> [Problem to work on] Could you set down the listing below exactly and omit its images?

================

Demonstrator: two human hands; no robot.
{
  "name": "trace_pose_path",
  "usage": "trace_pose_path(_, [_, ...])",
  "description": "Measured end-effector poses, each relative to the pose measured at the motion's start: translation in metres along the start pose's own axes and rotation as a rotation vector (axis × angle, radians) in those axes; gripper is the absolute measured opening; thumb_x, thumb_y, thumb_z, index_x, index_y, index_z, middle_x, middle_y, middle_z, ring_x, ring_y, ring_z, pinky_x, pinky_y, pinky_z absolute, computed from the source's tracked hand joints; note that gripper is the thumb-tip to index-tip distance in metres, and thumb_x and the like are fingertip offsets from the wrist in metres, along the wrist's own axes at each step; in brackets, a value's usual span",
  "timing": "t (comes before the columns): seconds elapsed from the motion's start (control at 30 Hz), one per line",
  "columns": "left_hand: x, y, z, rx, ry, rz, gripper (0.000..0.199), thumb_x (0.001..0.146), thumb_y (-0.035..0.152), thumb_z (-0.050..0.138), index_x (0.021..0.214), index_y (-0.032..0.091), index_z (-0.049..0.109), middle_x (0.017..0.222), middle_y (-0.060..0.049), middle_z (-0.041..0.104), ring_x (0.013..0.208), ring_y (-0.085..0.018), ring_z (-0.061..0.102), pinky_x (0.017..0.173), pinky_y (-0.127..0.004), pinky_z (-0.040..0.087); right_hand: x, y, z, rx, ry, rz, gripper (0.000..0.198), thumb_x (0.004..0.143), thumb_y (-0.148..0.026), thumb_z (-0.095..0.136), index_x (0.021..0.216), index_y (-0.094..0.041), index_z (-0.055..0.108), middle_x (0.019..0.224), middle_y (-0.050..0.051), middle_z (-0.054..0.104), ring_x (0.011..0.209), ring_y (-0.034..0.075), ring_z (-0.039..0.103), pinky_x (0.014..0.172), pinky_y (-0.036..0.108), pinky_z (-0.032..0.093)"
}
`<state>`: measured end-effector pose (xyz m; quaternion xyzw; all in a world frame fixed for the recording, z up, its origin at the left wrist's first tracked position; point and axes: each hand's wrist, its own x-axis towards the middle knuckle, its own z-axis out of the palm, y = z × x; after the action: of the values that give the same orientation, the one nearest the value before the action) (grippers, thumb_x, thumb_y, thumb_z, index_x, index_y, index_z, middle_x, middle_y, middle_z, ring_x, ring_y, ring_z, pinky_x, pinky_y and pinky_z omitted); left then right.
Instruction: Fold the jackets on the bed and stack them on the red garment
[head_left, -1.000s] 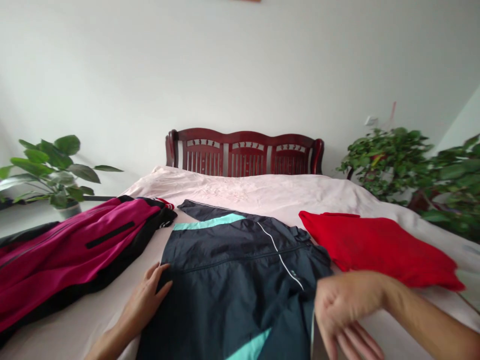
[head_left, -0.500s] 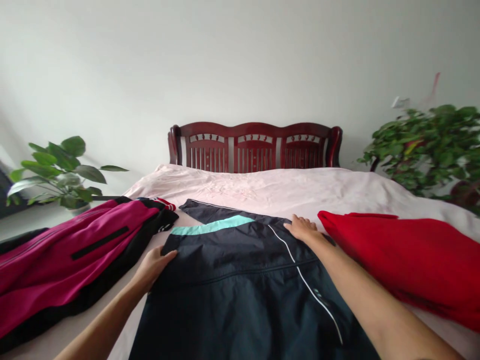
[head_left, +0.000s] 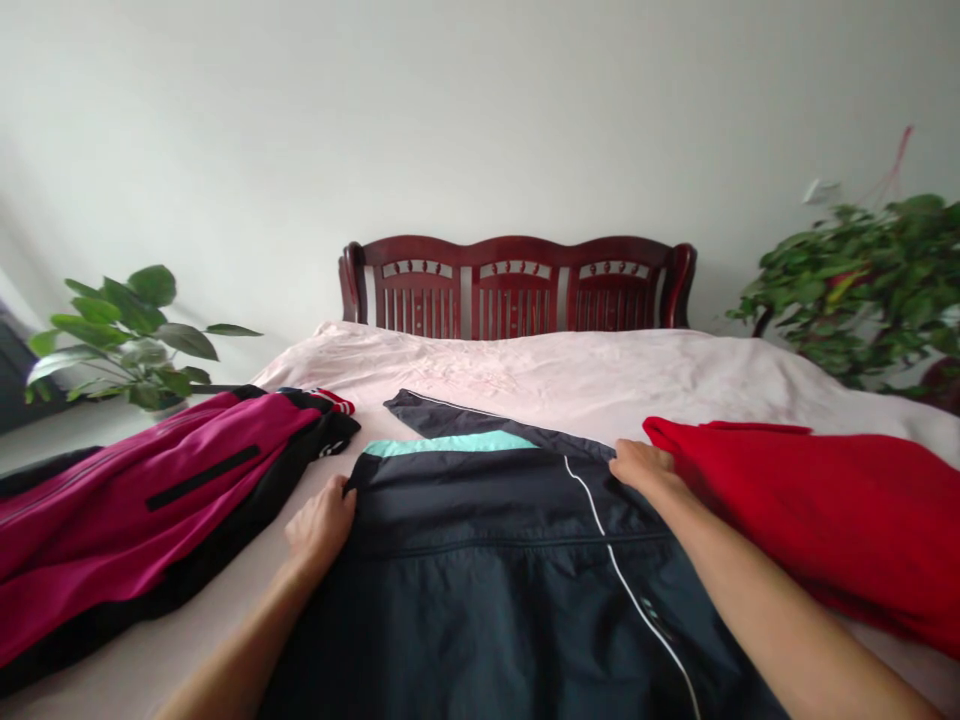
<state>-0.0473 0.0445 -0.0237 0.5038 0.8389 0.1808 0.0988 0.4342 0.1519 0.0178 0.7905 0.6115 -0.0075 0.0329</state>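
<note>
Both hands have gone from lying loosely on the cloth to gripping it: left hand (head_left: 322, 520) has fingers curled onto the near-left edge of the dark garment (head_left: 465, 610), right hand (head_left: 642, 466) has fingers clamped on its far right edge. Garment lies spread on the pink sheet (head_left: 600, 370), between magenta jacket (head_left: 112, 520) and red garment (head_left: 810, 500). Opposite-edge grips probably keep the fabric taut and flat.
</note>
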Motion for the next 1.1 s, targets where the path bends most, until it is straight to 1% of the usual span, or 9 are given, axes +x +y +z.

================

> [Task response]
Demonstrator: two human hands; no robot.
{
  "name": "trace_pose_path",
  "usage": "trace_pose_path(_, [_, ...])",
  "description": "Measured end-effector poses, each relative to the pose measured at the motion's start: translation in metres along the start pose's own axes and rotation as a rotation vector (axis × angle, radians) in those axes; gripper is the absolute measured opening; thumb_x, thumb_y, thumb_z, index_x, index_y, index_z, middle_x, middle_y, middle_z, ring_x, ring_y, ring_z, pinky_x, pinky_y, pinky_z absolute, computed from the source's tracked hand joints; note that gripper is the thumb-tip to index-tip distance in metres, and thumb_x and the like are fingertip offsets from the wrist in metres, along the wrist's own axes at each step; in brackets, a value's usual span",
  "timing": "t (comes before the columns): seconds elapsed from the motion's start (control at 30 Hz), one per line",
  "columns": "left_hand: x, y, z, rx, ry, rz, gripper (0.000..0.199), thumb_x (0.001..0.146), thumb_y (-0.035..0.152), thumb_z (-0.050..0.138), index_x (0.021..0.214), index_y (-0.032..0.091), index_z (-0.049..0.109), middle_x (0.017..0.222), middle_y (-0.060..0.049), middle_z (-0.041..0.104), ring_x (0.013..0.208), ring_y (-0.085..0.018), ring_z (-0.061..0.102), pinky_x (0.017..0.173), pinky_y (-0.127..0.004), pinky_z (-0.040..0.087); right_hand: x, y, z, rx, ry, rz, gripper (0.000..0.198), thumb_x (0.004..0.143), thumb_y (-0.148..0.026), thumb_z (-0.095..0.136), index_x (0.021..0.216), index_y (-0.094..0.041), index_z (-0.055..0.108), middle_x (0.019..0.224), middle_y (-0.050..0.051), middle_z (-0.054..0.104), ring_x (0.011..0.209), ring_y (-0.034..0.075), ring_z (-0.039..0.103), pinky_x (0.014..0.172), pinky_y (-0.036..0.108), pinky_z (-0.032..0.093)"
}
`<state>`: measured end-effector pose (xyz m; quaternion xyzw; all in a world frame fixed for the recording, z up, its origin at the left wrist's first tracked position; point and axes: each hand's wrist, its own x-axis towards the middle knuckle, its own z-axis out of the palm, y = z × x; after the action: of the values that give the same orientation, the one nearest the value before the action) (grippers, thumb_x, thumb_y, thumb_z, index_x, index_y, index_z, middle_x, middle_y, middle_z, ring_x, ring_y, ring_z, pinky_x, pinky_y and pinky_z omitted); left then right.
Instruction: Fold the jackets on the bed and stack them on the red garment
[head_left, -1.000s] 
[head_left, -0.500s] 
[head_left, +0.000s] 
<state>-0.0473 0.0445 -0.0237 0.5038 0.8389 0.1808 0.0988 0.4342 0.1519 0.0178 0.7905 0.6115 -0.0075 0.0329</state>
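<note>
Both hands have gone from lying loosely on the cloth to gripping it: left hand (head_left: 322, 520) has fingers curled onto the near-left edge of the dark garment (head_left: 465, 610), right hand (head_left: 642, 466) has fingers clamped on its far right edge. Garment lies spread on the pink sheet (head_left: 600, 370), between magenta jacket (head_left: 112, 520) and red garment (head_left: 810, 500). Opposite-edge grips probably keep the fabric taut and flat.
</note>
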Motion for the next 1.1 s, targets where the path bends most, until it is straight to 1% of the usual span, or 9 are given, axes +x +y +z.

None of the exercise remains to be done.